§ Problem
Return all lines in the data where the string "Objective" can be found.

§ Records to process
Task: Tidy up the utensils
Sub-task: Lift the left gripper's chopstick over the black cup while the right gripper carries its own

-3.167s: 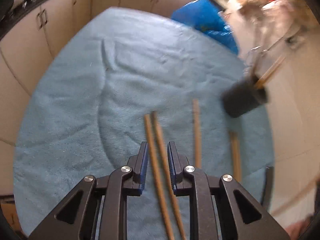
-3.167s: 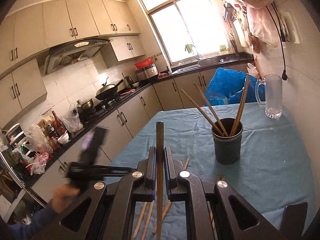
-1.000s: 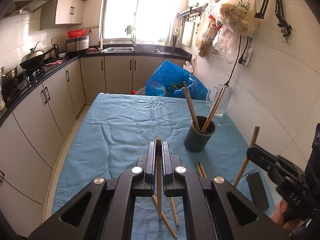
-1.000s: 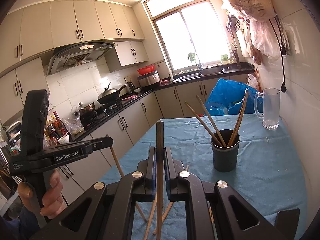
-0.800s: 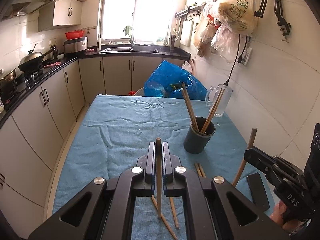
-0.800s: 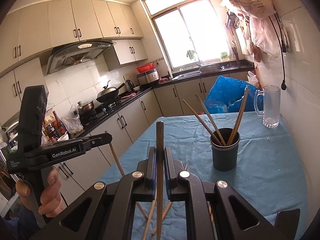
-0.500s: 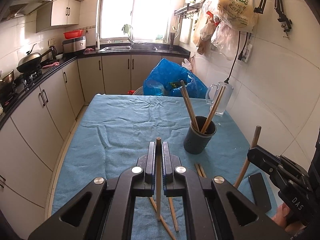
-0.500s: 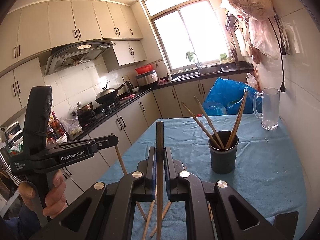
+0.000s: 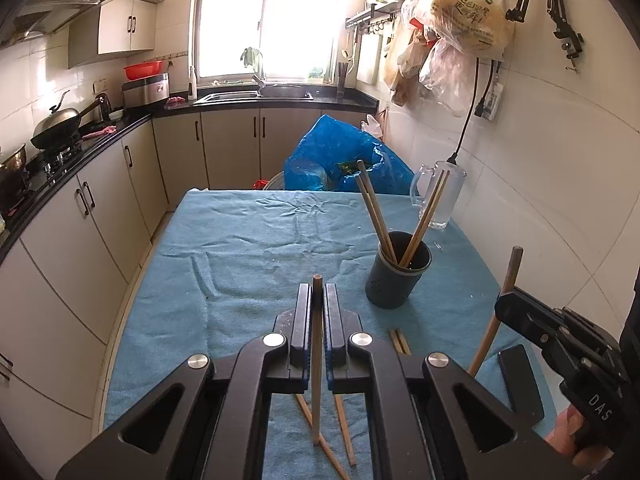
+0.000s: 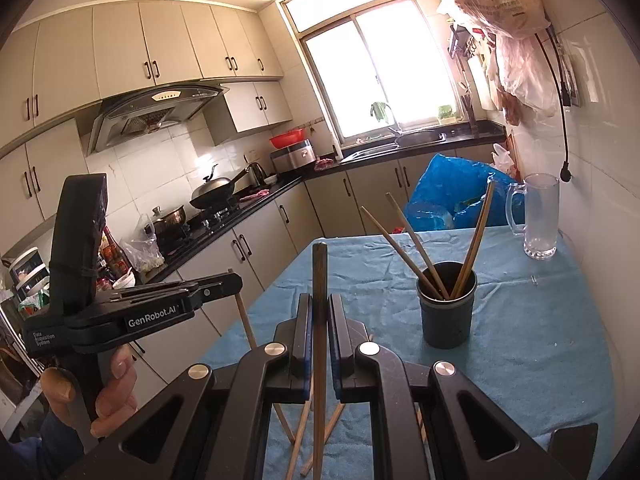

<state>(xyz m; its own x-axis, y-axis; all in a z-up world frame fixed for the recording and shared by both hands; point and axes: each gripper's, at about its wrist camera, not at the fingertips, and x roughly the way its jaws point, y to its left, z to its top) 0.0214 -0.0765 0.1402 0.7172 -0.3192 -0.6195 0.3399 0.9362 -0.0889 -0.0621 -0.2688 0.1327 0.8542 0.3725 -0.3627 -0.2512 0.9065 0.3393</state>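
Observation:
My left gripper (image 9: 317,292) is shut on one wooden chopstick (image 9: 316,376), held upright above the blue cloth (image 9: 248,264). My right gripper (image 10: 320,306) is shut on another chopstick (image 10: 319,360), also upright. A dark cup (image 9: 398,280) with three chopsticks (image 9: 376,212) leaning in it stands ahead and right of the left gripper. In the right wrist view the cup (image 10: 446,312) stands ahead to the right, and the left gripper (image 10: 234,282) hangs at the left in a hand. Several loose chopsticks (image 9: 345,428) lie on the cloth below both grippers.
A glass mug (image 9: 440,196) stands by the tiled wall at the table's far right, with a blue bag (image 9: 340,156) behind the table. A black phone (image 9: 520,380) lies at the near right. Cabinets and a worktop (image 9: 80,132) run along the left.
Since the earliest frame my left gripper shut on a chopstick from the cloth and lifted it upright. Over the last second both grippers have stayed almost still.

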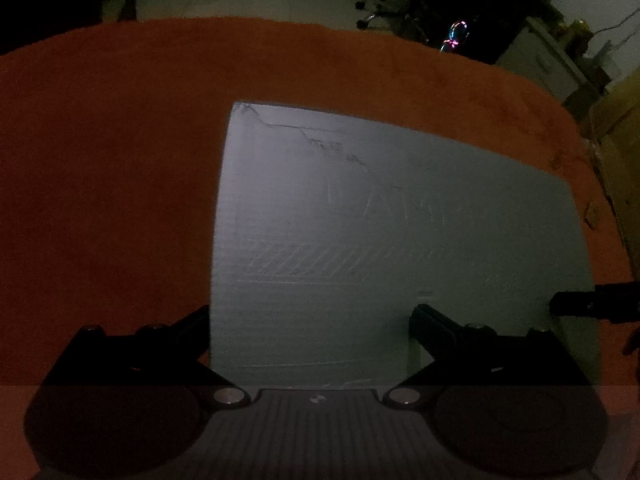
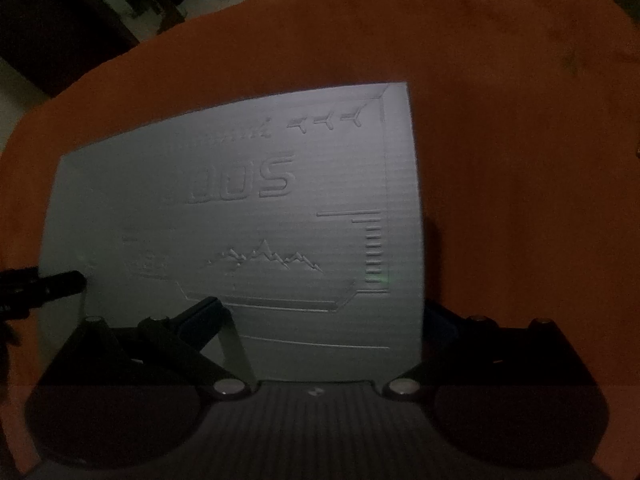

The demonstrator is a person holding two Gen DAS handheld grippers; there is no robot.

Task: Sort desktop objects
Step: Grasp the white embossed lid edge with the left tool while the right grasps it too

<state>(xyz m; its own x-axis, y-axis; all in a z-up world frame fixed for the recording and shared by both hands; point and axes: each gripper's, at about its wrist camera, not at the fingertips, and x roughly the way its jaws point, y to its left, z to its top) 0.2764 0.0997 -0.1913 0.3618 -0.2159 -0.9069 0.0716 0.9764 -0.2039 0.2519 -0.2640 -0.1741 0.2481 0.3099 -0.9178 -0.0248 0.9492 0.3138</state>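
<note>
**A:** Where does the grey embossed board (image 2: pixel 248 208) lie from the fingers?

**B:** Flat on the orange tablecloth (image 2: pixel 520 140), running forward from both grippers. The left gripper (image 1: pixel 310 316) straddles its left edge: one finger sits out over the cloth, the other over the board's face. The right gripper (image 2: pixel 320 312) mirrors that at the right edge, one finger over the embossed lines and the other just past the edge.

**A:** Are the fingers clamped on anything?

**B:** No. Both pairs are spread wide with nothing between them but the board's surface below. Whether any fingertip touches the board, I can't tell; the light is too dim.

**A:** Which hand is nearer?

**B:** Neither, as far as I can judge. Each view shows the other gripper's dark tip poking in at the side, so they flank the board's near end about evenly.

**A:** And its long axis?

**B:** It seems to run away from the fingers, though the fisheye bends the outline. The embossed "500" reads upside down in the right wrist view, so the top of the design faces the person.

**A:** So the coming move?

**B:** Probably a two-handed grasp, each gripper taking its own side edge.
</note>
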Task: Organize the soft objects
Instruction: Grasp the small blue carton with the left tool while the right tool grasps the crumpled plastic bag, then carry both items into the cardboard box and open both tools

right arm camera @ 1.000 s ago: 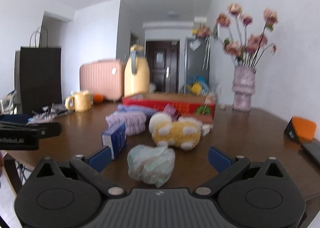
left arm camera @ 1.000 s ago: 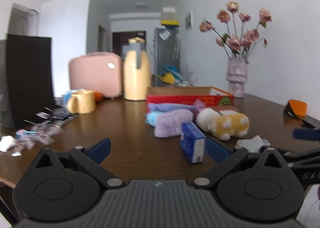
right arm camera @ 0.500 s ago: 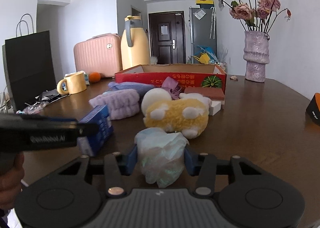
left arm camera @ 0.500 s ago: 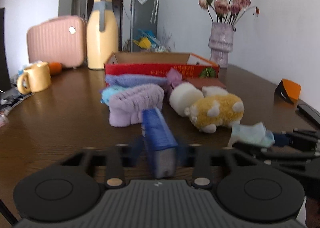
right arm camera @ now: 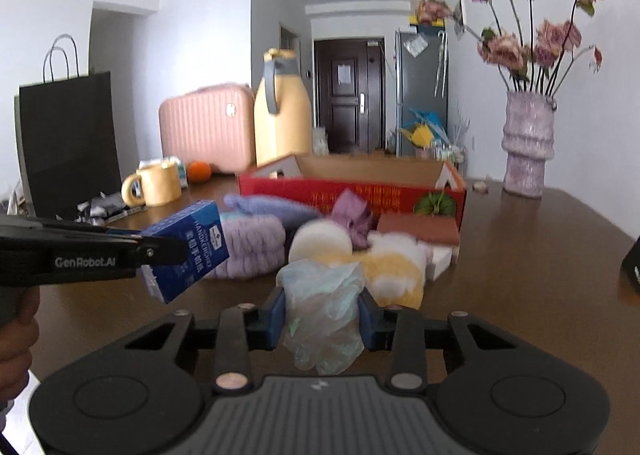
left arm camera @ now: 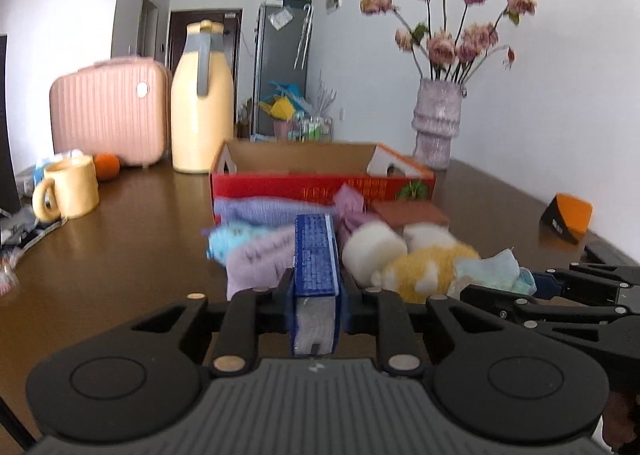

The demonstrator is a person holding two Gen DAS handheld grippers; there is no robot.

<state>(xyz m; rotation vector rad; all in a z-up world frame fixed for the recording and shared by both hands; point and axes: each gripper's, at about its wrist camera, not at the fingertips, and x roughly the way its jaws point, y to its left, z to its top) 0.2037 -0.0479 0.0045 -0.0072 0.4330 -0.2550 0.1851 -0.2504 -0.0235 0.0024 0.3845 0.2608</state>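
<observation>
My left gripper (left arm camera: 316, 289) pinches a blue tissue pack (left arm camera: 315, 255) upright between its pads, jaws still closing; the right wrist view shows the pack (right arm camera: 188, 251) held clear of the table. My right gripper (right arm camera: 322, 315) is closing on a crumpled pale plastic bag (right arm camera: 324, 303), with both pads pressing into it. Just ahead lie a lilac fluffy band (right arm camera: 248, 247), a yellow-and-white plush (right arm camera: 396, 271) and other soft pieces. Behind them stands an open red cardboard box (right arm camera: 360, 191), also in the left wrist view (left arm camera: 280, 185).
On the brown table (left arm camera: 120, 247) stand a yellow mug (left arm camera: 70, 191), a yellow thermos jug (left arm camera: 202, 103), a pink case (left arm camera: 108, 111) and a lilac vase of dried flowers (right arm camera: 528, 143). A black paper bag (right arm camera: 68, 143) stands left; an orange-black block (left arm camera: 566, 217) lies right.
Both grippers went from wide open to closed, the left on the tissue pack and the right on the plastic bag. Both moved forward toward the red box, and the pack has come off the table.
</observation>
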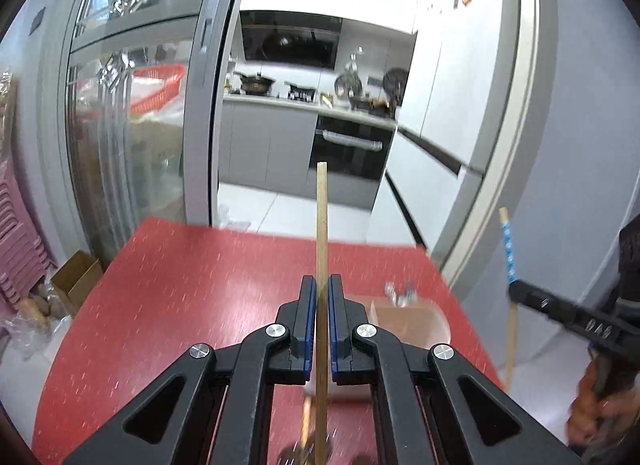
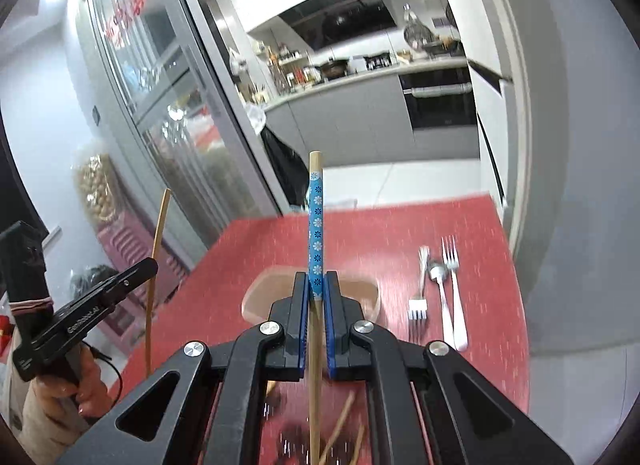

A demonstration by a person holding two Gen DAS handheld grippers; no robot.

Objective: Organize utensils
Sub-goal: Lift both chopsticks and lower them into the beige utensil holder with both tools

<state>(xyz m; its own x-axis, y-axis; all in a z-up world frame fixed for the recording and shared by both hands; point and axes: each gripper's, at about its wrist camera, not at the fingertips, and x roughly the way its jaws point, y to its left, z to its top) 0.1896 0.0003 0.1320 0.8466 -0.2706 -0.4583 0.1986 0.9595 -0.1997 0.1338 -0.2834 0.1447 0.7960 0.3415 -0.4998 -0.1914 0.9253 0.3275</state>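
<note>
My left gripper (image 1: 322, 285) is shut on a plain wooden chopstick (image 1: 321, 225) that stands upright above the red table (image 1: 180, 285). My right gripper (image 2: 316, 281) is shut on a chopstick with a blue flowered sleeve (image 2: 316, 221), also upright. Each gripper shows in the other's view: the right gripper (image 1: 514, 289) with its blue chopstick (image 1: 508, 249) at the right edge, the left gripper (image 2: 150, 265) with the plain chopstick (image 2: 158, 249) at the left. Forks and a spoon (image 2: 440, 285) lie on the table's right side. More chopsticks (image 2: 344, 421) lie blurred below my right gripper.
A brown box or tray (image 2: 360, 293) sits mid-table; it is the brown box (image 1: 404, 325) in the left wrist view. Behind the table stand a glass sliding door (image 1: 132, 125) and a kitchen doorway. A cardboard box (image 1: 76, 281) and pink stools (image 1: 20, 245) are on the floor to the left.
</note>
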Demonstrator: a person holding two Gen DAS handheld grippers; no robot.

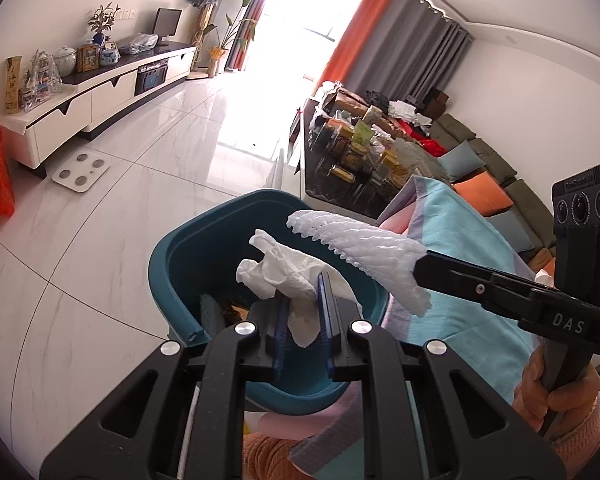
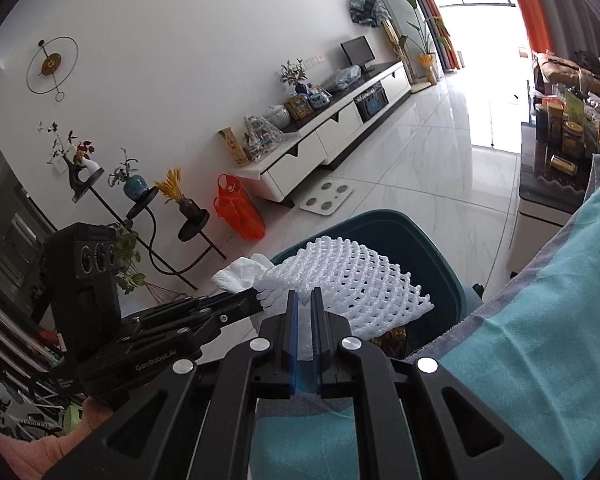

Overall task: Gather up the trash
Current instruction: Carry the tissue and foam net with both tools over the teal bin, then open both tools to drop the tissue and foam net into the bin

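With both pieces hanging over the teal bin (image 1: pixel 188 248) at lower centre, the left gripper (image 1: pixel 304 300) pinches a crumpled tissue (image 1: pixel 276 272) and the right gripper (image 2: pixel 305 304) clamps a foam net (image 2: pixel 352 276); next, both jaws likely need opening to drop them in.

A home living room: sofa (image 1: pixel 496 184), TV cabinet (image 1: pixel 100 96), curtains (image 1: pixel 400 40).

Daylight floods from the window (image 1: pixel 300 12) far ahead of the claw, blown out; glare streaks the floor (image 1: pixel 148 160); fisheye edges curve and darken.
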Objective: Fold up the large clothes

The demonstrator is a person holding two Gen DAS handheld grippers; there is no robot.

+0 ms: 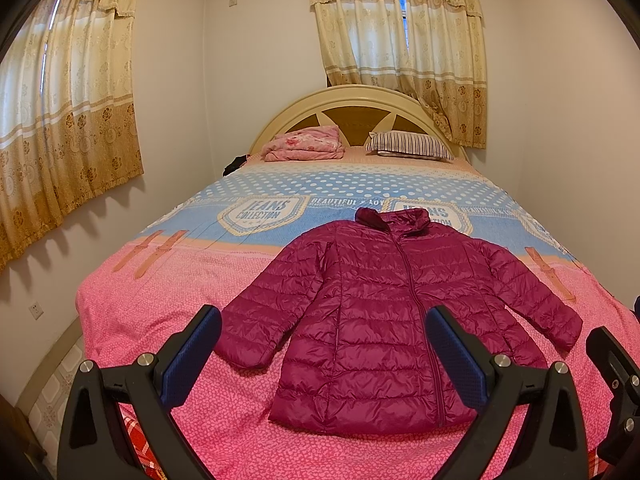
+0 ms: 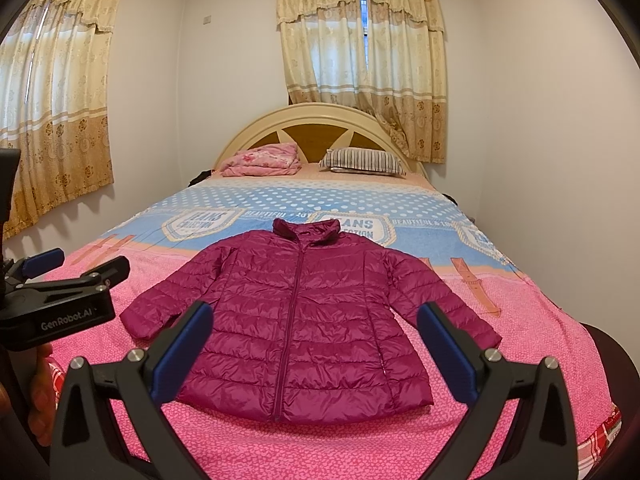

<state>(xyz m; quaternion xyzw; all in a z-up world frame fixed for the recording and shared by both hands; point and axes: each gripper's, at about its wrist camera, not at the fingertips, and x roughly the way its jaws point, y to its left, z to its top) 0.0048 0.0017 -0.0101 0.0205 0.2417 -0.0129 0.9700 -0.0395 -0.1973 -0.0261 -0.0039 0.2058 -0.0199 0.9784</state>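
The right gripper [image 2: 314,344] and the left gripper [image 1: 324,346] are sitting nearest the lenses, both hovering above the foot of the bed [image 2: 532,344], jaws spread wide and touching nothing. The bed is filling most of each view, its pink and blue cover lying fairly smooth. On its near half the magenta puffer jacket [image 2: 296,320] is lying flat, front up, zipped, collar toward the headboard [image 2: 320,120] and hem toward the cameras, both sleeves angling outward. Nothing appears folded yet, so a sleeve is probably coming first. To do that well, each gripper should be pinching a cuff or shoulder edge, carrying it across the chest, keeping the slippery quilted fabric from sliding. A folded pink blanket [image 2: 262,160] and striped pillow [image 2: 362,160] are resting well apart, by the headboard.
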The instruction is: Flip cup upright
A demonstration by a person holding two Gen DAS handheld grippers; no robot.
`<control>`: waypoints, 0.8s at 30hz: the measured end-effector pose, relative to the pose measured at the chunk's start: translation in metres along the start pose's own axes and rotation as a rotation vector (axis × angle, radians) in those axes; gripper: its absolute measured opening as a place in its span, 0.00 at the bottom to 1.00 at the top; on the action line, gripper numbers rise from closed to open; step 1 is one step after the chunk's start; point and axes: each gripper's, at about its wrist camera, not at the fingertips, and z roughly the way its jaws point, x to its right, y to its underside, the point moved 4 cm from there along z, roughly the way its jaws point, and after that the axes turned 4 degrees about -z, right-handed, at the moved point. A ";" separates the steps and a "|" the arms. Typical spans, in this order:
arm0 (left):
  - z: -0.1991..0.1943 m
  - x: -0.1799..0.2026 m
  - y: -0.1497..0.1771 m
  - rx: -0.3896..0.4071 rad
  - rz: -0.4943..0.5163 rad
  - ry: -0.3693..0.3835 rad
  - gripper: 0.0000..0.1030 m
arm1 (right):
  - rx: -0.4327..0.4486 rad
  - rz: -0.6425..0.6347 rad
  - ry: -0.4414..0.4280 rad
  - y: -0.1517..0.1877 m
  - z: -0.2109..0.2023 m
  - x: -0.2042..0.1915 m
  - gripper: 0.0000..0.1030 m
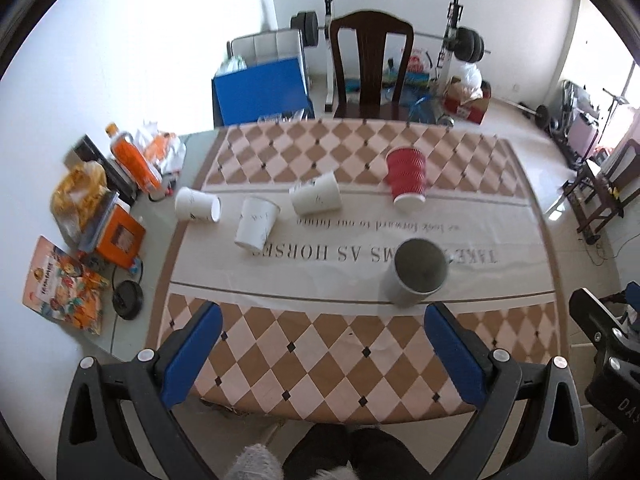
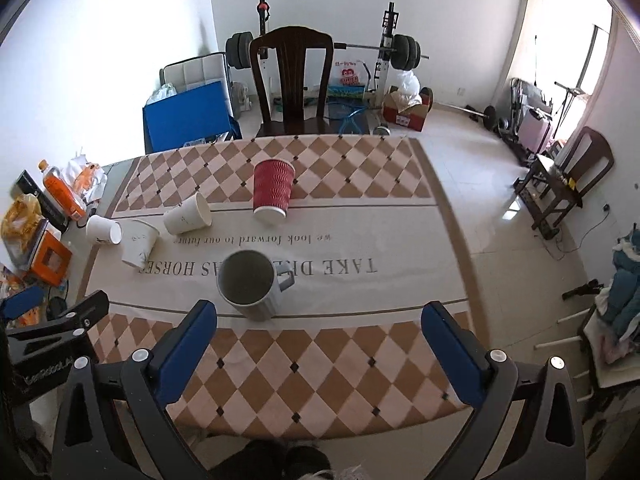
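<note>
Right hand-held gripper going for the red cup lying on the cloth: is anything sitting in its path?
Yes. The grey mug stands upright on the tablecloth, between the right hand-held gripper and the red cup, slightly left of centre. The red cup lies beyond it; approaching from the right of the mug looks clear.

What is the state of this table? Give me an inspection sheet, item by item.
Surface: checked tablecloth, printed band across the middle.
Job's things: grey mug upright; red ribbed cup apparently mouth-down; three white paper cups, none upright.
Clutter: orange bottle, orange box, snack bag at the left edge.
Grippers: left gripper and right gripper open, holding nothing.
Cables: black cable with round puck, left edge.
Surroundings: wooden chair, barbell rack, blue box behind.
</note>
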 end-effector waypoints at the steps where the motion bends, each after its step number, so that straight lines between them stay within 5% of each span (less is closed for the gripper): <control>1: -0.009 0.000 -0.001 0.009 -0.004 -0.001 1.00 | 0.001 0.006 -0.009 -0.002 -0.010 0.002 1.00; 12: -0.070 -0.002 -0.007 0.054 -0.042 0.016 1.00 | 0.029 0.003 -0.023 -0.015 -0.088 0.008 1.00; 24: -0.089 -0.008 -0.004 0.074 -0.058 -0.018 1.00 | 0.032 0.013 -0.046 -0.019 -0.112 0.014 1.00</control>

§ Reply to the exercise
Objective: Organize utensils
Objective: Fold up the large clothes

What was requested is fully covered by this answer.